Le Département d’État des États-Unis a officialisé ce mercredi 25 février un mémorandum d’entente majeur avec le Burkina Faso. Ce partenariat bilatéral, s’étalant sur une période de cinq ans, mobilise une enveloppe globale de 147 millions de dollars. Ce financement massif est destiné à appuyer les initiatives nationales contre le VIH/sida, le paludisme et diverses pathologies infectieuses, tout en optimisant la veille épidémiologique et la réaction face aux crises sanitaires.

Un engagement mutuel pour la sécurité sanitaire

Ce nouvel accord définit un cadre de collaboration intensifié pour freiner la transmission des maladies. Dans cet élan, le Burkina Faso a pris l’engagement ferme d’augmenter ses propres investissements dans le secteur de la santé à hauteur de 107 millions de dollars, marquant ainsi une volonté de pérenniser son système de soins.

Une part de 12 millions de dollars sera spécifiquement allouée à la sécurité sanitaire internationale. Ces ressources serviront à :

  • Renforcer les structures de santé au niveau communautaire.
  • Digitaliser les outils de collecte et d’analyse des données de santé.
  • Moderniser les laboratoires pour une détection plus rapide des nouveaux agents pathogènes.

Pérennisation et impact local

Le programme ne néglige pas les piliers traditionnels que sont la santé maternelle et infantile ainsi que la lutte contre le paludisme. Un accent particulier est mis sur les agents de santé de proximité. À terme, le personnel et les techniciens financés par l’aide américaine seront intégrés au sein de la fonction publique du Burkina Faso, garantissant la résilience du système face aux menaces sanitaires mondiales.
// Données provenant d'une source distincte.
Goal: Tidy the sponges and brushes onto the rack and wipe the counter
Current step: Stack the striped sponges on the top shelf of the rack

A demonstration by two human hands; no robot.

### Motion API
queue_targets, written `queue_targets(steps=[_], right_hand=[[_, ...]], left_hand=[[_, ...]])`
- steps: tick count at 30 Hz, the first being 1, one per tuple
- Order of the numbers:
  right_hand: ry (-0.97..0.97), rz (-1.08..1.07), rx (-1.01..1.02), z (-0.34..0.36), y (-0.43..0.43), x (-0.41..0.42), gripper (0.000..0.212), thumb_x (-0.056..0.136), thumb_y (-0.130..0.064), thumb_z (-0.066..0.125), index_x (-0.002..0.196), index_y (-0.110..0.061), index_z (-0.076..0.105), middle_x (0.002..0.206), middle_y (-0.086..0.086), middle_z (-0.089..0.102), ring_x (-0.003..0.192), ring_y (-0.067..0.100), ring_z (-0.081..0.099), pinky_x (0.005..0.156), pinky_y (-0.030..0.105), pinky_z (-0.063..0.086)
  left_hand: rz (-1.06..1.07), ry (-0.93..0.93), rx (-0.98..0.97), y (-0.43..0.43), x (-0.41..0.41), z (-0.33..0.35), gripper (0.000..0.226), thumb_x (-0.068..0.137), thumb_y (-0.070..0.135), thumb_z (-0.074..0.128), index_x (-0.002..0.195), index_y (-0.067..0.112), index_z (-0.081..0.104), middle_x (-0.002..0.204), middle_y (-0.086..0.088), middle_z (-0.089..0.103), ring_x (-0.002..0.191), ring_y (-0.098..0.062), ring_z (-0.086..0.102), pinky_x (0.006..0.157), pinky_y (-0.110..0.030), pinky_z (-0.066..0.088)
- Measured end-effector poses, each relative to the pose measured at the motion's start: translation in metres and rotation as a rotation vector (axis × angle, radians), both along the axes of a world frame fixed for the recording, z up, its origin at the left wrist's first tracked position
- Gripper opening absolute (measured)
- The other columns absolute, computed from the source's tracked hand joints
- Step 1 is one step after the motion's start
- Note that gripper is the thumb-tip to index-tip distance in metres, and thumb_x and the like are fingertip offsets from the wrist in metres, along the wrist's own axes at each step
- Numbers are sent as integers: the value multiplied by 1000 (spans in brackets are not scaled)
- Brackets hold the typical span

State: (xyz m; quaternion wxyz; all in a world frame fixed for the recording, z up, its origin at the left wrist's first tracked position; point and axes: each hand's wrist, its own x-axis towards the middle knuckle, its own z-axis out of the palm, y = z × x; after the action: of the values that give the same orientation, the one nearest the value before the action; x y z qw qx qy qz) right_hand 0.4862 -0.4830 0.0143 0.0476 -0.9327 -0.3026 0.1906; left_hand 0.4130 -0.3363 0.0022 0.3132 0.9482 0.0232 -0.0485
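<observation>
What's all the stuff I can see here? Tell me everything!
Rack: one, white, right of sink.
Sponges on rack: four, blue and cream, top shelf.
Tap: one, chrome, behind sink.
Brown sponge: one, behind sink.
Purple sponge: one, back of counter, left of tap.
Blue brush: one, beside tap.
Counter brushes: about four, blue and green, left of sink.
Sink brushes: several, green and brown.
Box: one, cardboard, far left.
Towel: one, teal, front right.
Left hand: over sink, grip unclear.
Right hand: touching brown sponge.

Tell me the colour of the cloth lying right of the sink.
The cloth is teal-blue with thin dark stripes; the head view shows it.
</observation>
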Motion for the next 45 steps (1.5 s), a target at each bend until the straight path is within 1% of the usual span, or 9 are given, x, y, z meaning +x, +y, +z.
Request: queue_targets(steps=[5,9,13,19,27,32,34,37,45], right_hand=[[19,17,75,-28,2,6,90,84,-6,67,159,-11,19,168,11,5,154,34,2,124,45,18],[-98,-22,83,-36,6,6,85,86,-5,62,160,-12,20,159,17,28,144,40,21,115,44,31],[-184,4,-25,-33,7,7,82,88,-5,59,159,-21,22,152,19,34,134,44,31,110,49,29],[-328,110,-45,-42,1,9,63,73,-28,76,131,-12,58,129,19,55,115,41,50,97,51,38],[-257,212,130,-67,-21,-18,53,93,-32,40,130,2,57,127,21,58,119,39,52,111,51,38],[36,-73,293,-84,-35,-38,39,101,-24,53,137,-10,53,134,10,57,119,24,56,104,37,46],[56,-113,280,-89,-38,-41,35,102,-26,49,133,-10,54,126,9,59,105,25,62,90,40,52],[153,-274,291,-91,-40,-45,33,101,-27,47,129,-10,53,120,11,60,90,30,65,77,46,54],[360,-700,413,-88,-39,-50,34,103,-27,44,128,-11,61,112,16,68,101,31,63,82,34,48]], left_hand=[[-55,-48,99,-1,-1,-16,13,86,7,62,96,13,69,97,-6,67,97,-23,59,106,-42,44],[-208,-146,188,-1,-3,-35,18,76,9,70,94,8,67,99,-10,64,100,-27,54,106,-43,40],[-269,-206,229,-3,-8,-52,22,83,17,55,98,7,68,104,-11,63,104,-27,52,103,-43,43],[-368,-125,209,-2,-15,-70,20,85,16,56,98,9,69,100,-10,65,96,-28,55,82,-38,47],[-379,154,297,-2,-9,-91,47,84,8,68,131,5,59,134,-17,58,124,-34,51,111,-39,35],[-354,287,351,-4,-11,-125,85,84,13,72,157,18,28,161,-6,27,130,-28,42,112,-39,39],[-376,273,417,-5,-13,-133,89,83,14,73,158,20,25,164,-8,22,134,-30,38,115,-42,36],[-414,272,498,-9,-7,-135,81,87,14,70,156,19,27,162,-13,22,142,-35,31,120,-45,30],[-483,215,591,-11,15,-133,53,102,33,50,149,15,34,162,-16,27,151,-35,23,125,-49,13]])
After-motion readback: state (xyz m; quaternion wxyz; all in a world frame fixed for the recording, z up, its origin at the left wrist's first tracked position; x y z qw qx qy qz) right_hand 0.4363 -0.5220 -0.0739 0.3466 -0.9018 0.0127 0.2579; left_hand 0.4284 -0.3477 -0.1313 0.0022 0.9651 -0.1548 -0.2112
Réactions contrastées sur le continent

Si le Burkina Faso valide cette alliance, d’autres nations africaines se montrent plus prudentes. Le Zimbabwe a refusé une proposition de 367 millions de dollars par souci de souveraineté. De son côté, la Zambie discute encore des termes de l’accord avec Washington afin d’ajuster certaines clauses qui font débat.

Une ambition globale portée par les États-Unis

Ces initiatives s’inscrivent dans la vision de santé mondiale « America First ». Ce programme a déjà permis de mobiliser plus de 18,56 milliards de dollars à travers le monde, combinant l’aide directe américaine et les co-investissements des pays partenaires. À ce jour, 17 pays, dont le Botswana, le Burundi, le Cameroun, la Côte d’Ivoire, l’Eswatini, l’Éthiopie, le Kenya, le Lesotho, le Liberia, Madagascar, le Malawi, le Mozambique, le Nigeria, l’Ouganda, le Rwanda et la Sierra Leone, ont déjà ratifié des protocoles similaires.